What the exercise asks
Reproduce exactly, from the data that follows, the line with "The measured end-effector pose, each", the line with "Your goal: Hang", and every line that lies between them.

Dataset section
- - - -

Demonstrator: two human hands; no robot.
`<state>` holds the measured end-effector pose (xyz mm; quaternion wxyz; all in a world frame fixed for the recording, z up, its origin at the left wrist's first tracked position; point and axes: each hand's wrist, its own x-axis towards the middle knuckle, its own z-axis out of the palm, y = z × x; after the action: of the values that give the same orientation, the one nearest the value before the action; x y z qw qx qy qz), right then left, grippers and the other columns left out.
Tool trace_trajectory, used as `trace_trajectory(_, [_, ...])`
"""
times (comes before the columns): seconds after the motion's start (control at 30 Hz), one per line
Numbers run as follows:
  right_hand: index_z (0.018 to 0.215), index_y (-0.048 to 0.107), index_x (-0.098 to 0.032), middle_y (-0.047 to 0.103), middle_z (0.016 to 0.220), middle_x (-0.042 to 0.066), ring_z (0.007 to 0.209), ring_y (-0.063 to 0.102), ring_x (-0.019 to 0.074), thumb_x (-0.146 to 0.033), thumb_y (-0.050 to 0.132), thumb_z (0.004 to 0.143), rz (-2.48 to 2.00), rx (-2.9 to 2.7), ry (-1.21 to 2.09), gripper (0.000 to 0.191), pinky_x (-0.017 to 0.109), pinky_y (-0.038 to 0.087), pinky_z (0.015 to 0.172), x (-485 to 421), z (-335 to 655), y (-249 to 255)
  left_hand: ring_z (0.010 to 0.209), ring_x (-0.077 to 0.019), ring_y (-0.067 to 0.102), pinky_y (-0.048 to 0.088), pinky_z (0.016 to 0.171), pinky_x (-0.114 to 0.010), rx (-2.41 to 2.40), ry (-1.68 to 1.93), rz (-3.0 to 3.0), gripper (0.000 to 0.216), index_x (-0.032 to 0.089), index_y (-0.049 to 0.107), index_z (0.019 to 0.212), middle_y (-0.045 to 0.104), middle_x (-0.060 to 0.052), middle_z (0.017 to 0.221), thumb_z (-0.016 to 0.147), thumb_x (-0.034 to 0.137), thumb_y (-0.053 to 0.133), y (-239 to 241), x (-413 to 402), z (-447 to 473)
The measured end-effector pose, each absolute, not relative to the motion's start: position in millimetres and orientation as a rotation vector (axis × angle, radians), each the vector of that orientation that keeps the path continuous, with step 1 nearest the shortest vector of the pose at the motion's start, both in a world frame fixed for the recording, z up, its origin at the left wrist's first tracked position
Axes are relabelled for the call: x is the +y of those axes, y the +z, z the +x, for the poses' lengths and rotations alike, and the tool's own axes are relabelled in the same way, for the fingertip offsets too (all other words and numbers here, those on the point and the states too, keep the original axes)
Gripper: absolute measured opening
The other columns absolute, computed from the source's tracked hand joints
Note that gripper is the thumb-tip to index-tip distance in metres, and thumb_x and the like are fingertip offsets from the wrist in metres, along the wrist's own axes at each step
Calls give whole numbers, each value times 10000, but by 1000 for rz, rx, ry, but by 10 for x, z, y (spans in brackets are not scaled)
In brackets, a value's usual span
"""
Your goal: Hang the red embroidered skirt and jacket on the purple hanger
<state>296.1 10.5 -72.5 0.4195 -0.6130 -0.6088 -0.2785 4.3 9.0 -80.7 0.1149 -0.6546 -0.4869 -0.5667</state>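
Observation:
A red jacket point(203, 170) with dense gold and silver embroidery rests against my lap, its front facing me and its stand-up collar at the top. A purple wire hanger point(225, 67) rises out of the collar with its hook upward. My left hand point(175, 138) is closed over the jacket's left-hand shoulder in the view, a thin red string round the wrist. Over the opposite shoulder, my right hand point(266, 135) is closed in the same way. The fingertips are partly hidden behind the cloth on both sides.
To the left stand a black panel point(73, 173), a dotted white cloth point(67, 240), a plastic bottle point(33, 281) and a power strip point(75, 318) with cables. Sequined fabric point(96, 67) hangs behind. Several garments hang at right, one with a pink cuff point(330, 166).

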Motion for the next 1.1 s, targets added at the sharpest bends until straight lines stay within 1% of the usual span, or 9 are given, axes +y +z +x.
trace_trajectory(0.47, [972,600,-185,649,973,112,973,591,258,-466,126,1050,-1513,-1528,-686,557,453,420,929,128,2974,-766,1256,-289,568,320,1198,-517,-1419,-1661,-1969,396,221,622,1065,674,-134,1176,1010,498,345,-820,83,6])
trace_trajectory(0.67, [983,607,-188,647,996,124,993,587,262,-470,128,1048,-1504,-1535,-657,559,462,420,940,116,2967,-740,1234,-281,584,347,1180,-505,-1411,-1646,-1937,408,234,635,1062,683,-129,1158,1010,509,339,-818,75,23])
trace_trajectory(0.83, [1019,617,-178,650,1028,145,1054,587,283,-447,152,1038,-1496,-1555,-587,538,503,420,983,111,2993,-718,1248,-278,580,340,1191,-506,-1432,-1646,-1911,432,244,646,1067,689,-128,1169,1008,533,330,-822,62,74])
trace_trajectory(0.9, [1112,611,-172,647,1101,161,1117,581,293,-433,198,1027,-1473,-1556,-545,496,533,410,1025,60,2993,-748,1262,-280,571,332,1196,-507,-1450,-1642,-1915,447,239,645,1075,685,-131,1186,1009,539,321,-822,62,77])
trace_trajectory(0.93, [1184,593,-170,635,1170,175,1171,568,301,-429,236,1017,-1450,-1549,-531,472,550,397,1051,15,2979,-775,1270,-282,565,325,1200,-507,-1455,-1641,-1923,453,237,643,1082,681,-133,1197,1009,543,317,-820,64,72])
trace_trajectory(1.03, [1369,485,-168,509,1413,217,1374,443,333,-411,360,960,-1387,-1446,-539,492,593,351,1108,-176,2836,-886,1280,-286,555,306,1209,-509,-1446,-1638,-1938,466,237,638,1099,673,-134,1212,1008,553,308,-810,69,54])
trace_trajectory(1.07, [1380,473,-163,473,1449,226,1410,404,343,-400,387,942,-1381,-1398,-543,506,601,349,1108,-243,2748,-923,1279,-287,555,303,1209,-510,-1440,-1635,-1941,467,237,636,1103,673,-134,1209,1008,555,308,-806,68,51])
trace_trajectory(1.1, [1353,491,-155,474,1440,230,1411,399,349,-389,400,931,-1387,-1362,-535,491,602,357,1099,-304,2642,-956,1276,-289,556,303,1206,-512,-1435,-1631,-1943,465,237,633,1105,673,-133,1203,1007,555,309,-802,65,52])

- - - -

Answer to this exercise
The measured end-effector pose, each absolute, not relative to the motion's start: position in millimetres and orientation as a rotation vector (axis × angle, radians), each the vector of that orientation that keeps the path continuous, with step 1 nearest the shortest vector of the pose at the motion's start, both in a world frame fixed for the recording, z up, its origin at the left wrist's first tracked position
Axes are relabelled for the call: x is the +y of those axes, y the +z, z the +x, for the poses' lengths and rotations alike, and the tool's own axes are relabelled in the same way, for the fingertip offsets too (all other words and numbers here, those on the point and the states too, keep the original axes)
Gripper: absolute measured opening
The other columns absolute, computed from the source's tracked hand joints
Note that gripper is the thumb-tip to index-tip distance in metres, and thumb_x and the like are fingertip offsets from the wrist in metres, along the wrist's own axes at each step
Calls give whole numbers, each value times 10000, but by 1000 for rz, rx, ry, but by 10 for x, z, y (spans in brackets are not scaled)
In brackets, a value's usual span
"""
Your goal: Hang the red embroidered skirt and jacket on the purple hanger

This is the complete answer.